### INSTRUCTIONS FOR THE TASK
Using the records below, give again exactly the lines from the line that contains "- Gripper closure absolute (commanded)" through the line that contains "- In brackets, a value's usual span", both ends included, and only those.

[Dataset excerpts]

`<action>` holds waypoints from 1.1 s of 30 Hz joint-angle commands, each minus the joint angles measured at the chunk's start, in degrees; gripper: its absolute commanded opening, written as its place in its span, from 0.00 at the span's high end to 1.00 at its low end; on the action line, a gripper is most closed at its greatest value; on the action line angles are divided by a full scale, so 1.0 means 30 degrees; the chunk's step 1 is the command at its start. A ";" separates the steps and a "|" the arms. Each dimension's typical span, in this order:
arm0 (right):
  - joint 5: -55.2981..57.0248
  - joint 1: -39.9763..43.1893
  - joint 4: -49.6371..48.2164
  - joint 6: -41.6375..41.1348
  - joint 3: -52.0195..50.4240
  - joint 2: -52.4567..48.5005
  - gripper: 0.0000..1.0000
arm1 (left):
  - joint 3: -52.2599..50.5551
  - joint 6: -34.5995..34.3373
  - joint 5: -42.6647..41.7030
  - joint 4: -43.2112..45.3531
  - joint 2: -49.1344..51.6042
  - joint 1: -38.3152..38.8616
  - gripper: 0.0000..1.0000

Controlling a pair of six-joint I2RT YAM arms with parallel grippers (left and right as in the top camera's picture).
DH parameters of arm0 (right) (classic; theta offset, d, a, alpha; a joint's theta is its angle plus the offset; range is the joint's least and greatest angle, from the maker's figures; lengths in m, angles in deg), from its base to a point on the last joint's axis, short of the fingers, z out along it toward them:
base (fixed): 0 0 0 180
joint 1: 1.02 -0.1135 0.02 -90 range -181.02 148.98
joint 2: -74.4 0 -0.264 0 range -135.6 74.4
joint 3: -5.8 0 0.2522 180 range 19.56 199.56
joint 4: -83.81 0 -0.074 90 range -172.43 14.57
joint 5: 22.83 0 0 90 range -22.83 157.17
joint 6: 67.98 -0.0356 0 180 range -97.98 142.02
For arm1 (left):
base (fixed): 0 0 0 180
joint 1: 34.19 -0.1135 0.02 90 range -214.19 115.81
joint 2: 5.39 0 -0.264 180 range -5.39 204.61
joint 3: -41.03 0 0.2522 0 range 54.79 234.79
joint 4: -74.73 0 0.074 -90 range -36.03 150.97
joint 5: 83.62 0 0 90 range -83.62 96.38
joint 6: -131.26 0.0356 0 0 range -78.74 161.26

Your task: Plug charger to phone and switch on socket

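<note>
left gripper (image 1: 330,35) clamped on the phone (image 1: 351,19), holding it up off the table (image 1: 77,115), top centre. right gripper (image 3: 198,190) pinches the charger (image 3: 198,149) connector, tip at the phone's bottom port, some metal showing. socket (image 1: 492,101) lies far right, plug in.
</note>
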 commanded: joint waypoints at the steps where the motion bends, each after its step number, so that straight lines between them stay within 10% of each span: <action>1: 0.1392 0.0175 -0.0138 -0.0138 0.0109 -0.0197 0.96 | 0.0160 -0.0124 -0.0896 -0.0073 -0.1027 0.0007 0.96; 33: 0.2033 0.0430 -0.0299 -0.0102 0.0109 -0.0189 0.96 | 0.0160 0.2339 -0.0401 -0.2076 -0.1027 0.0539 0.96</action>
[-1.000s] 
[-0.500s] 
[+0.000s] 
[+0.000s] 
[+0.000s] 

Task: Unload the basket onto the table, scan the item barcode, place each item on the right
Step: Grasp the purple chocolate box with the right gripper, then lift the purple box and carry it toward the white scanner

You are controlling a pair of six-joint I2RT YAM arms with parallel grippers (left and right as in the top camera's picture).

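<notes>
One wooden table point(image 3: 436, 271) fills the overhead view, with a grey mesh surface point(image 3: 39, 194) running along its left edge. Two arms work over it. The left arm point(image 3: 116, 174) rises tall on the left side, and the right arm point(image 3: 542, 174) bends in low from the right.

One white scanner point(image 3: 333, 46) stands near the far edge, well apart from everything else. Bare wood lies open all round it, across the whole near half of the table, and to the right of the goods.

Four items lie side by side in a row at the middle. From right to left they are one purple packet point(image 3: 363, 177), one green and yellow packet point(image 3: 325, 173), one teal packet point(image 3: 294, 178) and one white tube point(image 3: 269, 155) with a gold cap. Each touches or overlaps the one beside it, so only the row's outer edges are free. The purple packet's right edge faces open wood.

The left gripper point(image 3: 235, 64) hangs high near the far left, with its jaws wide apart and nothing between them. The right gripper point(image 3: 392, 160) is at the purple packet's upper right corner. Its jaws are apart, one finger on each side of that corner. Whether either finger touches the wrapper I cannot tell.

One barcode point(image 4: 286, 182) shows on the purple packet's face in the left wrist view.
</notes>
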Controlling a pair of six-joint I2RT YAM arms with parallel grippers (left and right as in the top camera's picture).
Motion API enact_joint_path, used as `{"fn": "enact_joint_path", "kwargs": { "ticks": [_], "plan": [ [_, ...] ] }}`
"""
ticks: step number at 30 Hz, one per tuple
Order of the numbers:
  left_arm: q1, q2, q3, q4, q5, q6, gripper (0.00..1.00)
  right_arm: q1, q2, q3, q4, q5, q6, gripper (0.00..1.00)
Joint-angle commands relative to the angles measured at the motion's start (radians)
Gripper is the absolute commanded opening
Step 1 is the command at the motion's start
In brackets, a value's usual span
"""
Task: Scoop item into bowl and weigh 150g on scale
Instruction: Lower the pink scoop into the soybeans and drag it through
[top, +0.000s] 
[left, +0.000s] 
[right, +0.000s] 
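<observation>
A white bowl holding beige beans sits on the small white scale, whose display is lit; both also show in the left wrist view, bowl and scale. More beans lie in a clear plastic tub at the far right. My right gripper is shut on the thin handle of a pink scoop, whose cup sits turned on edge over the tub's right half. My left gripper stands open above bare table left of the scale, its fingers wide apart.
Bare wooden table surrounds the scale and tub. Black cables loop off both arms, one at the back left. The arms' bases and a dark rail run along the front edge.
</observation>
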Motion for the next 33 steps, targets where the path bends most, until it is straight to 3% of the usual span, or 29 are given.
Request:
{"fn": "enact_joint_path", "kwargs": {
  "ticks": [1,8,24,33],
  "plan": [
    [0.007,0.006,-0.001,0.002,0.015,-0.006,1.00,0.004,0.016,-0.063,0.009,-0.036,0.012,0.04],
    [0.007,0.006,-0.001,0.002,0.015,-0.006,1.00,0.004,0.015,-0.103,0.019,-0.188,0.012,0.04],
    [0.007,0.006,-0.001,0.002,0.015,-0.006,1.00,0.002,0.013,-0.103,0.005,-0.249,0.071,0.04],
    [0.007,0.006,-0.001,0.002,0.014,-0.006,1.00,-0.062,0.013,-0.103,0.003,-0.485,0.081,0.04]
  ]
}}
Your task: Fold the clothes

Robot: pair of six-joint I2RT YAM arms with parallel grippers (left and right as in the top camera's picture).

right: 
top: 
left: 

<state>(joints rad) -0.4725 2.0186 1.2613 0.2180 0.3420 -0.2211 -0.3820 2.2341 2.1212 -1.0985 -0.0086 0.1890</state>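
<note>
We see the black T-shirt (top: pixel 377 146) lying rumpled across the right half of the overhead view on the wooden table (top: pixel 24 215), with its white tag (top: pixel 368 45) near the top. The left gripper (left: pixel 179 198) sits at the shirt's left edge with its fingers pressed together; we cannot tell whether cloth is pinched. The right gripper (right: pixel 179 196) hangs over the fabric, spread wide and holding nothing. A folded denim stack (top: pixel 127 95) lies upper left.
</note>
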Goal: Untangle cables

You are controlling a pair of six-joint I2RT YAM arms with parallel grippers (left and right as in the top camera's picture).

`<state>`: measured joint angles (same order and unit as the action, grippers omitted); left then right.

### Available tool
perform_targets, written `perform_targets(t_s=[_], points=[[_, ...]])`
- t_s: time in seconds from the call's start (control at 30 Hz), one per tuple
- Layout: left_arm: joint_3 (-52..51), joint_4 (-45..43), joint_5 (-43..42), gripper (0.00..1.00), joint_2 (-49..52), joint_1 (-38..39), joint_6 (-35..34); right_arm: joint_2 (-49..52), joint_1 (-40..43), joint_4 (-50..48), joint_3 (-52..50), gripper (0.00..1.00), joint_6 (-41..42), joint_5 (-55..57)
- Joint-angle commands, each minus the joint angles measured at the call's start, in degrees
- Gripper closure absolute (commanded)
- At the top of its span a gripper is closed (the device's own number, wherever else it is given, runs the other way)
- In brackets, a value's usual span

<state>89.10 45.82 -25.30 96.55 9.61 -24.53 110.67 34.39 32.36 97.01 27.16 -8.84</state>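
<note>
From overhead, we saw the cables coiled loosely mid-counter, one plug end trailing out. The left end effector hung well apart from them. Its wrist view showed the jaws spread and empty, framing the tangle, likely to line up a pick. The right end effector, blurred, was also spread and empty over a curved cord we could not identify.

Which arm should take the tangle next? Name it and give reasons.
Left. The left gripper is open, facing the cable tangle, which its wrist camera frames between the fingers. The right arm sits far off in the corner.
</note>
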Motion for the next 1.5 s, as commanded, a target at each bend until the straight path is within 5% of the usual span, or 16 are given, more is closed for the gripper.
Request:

### RESULT OF THIS TASK
- Gripper closure absolute (commanded)
- At the top of its span a gripper is closed (the device's own number, wherever else it is given, runs the other way)
- In brackets, a value's usual span

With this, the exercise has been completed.